Multiplex Ultrasensitive Genotyping of Patients with Non-Small Cell Lung Cancer for Epidermal Growth Factor Receptor (EGFR) Mutations by Means of Picodroplet Digital PCR
Masaru Watanabe,
Tomoya Kawaguchi,
Shun-ichi Isa,
Masahiko Ando,
Akihiro Tamiya,
Akihito Kubo,
Hideo Saka,
Sadanori Takeo,
Hirofumi Adachi,
Tsutomu Tagawa,
Osamu Kawashima,
Motohiro Yamashita,
Kazuhiko Kataoka,
Yukito Ichinose,
Yukiyasu Takeuchi,
Katsuya Watanabe,
Akihide Matsumura,
Yasuhiro Koh
Affiliations
Masaru Watanabe
Third Department of Internal Medicine, Wakayama Medical University, Wakayama, Japan
Tomoya Kawaguchi
Department of Respiratory Medicine, Graduate School of Medicine, Osaka City University, Osaka, Japan
Shun-ichi Isa
Clinical Research Center, Department of Thoracic Oncology, National Hospital Organization Kinki-Chuo Chest Medical Center, Osaka, Japan
Masahiko Ando
Center for Advanced Medicine and Clinical Research, Nagoya University Hospital, Aichi, Japan
Akihiro Tamiya
Department of Internal Medicine, National Hospital Organization Kinki-Chuo Chest Medical Center, Osaka, Japan
Akihito Kubo
Division of Respiratory Medicine and Allergology, Aichi Medical University School of Medicine, Aichi, Japan
Hideo Saka
Department of Respiratory Medicine and Medical Oncology, National Hospital Organization Nagoya Medical Center, Aichi, Japan
Sadanori Takeo
Department of Thoracic Surgery, Clinical Research Institute, National Hospital Organization Kyushu Medical Center, Fukuoka, Japan
Hirofumi Adachi
Department of Thoracic Surgery, National Hospital Organization Hokkaido Cancer Center, Hokkaido, Japan
Tsutomu Tagawa
Department of Thoracic Surgery, National Hospital Organization Nagasaki Medical Center, Nagasaki, Japan
Osamu Kawashima
Department of Thoracic Surgery, National Hospital Organization Shibukawa Medical Center, Gunma, Japan
Motohiro Yamashita
Department of Thoracic Surgery, National Hospital Organization Shikoku Cancer Center, Ehime, Japan
Kazuhiko Kataoka
Department of Thoracic Surgery, National Hospital Organization Iwakuni Clinical Center, Yamaguchi, Japan
Yukito Ichinose
Clinical Research Institute, National Hospital Organization Kyushu Cancer Center, Fukuoka, Japan
Yukiyasu Takeuchi
Department of General Thoracic Surgery, National Hospital Organization Toneyama National Hospital, Osaka, Japan
Katsuya Watanabe
Department of Thoracic Surgery, National Hospital Organization Yokohama Medical Center, Kanagawa, Japan
Akihide Matsumura
Department of Surgery, National Hospital Organization Kinki-Chuo Chest Medical Center, Osaka, Japan
Yasuhiro Koh
Third Department of Internal Medicine, Wakayama Medical University, Wakayama, Japan
Epidermal growth factor receptor (EGFR) mutations have been used as the strongest predictor of effectiveness of treatment with EGFR tyrosine kinase inhibitors (TKIs).

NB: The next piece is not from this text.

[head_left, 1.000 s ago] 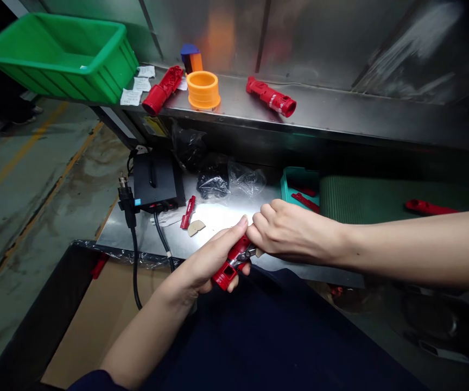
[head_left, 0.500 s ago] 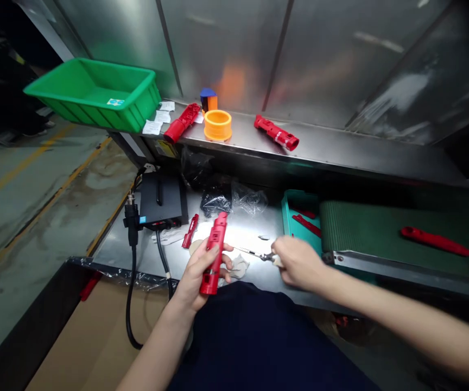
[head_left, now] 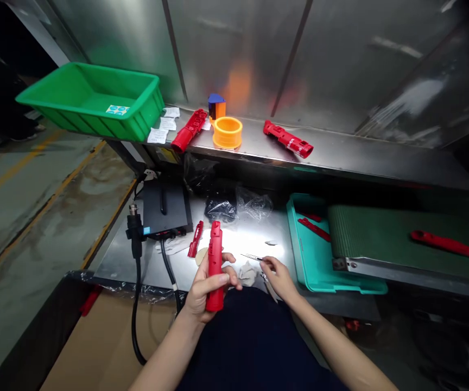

Three most common EGFR mutations (L858R, exon 19 deletion, and T790M) are known to be major selection markers for EGFR-TKIs therapy. Here, we developed a multiplex picodroplet digital PCR (ddPCR) assay to detect 3 common EGFR mutations in 1 reaction. Serial-dilution experiments with genomic DNA harboring EGFR mutations revealed linear performance, with analytical sensitivity ~0.01% for each mutation. All 33 EGFR-activating mutations detected in formalin-fixed paraffin-embedded (FFPE) tissue samples by the conventional method were also detected by this multiplex assay. Owing to the higher sensitivity, an additional mutation (T790M; including an ultra-low-level mutation, <0.1%) was detected in the same reaction. Regression analysis of the duplex assay and multiplex assay showed a correlation coefficient (R2) of 0.9986 for L858R, 0.9844 for an exon 19 deletion, and 0.9959 for T790M. Using ddPCR, we designed a multiplex ultrasensitive genotyping platform for 3 common EGFR mutations. Results of this proof-of-principle study on clinical samples indicate clinical utility of multiplex ddPCR for screening for multiple EGFR mutations concurrently with an ultra-rare pretreatment mutation (T790M).